■ Activity:
In the material below, find each line with the word "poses" and list it.

===== Given material =====

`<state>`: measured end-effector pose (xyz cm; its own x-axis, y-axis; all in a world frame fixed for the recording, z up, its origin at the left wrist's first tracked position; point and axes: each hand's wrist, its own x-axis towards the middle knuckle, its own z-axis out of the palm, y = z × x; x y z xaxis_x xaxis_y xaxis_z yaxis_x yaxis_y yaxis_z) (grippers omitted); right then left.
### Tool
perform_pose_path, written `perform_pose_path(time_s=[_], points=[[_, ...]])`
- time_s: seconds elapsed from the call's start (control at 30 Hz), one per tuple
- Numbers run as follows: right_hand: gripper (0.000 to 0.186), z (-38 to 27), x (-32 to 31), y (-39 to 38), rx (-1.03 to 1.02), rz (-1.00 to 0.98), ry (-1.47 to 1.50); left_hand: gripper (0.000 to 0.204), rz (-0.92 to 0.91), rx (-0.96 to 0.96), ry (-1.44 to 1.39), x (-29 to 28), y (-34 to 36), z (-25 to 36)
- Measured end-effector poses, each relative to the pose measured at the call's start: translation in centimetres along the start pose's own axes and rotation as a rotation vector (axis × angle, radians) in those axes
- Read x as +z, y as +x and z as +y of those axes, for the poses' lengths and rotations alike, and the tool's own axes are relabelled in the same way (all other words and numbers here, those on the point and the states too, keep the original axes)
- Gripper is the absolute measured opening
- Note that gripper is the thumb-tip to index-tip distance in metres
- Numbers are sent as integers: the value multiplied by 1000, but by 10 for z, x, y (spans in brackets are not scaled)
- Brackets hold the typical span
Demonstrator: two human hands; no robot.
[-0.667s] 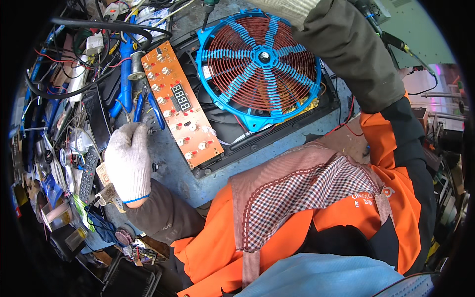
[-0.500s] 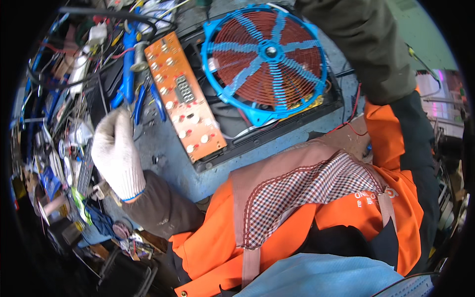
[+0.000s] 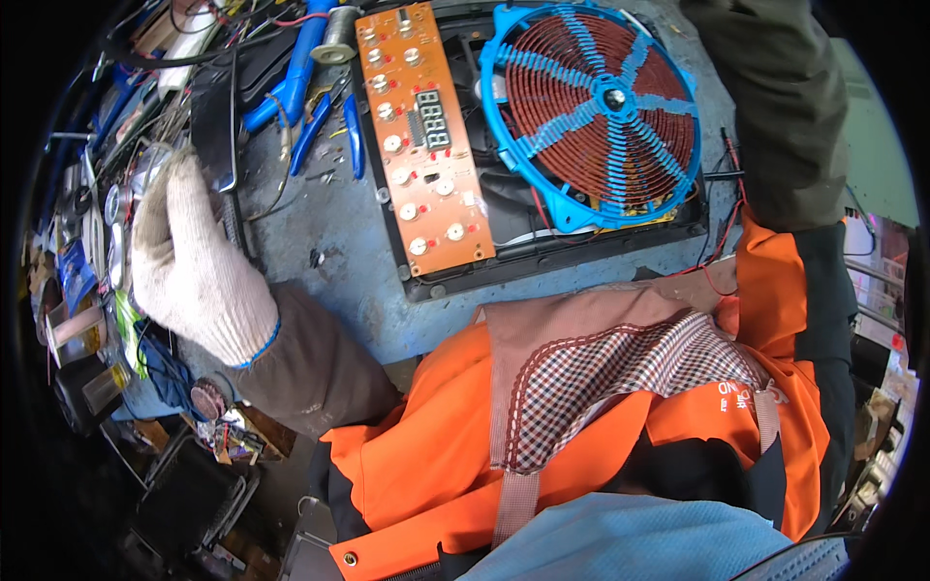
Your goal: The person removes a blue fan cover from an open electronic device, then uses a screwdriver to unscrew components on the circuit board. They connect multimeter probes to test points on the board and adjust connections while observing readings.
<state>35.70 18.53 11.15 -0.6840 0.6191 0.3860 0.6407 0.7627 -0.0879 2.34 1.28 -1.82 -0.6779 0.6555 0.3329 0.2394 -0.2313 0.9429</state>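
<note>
My left hand (image 3: 199, 252), in a white glove, reaches into the clutter at the bench's left with fingers curled together; what they hold, if anything, I cannot make out. My right hand is past the top edge, only its sleeved forearm (image 3: 775, 116) showing. An orange circuit board (image 3: 450, 184) with buttons and a display lies along the left of a black appliance housing (image 3: 446, 283). A blue-framed round coil of reddish wire (image 3: 547, 126) sits over the housing. Blue-handled pliers (image 3: 310, 136), a blue tool (image 3: 305, 58) and a metal spool of wire (image 3: 339, 34) lie left of the board.
The blue-grey bench (image 3: 339, 252) has cables, small parts and tools piled along its left side. Red and black wires (image 3: 727, 247) run at the housing's right. A black folded frame (image 3: 179, 494) stands below the bench. An apron and orange jacket (image 3: 601, 387) cover my body.
My left hand has moved left and up, deeper into the piled tools. My view has shifted, so the board and coil sit farther right and higher. My right hand has left the frame.
</note>
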Motion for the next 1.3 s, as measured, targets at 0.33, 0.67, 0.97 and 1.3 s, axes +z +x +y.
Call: perform_pose_path(time_s=[0.33,0.67,0.97,1.3], points=[[41,-4,7,-7,-135,157,-171,19,-6,30,11,-3,-1,-3],[40,6,4,1,89,56,-253,23,-93,40,37,-7,3,-20],[37,6,-3,-28,25,90,54,21,-161,212,165,30,-3,-10],[36,10,-6,-55,83,114,98,54,-1162,108,366,174,20,54]])
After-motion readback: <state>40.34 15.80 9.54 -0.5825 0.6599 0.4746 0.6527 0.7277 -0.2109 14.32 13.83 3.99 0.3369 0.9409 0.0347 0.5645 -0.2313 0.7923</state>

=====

■ Solution to the exercise:
- Measured end-effector poses, each relative to the pose measured at the call's start: translation in centimetres along the start pose's own axes and rotation as a rotation vector (axis × angle, radians) in those axes
- Read x as +z, y as +x and z as +y of those axes, for the poses' lengths and rotations alike, and the tool's own axes are relabelled in the same way (all other words and numbers here, those on the point and the states too, keep the original axes)

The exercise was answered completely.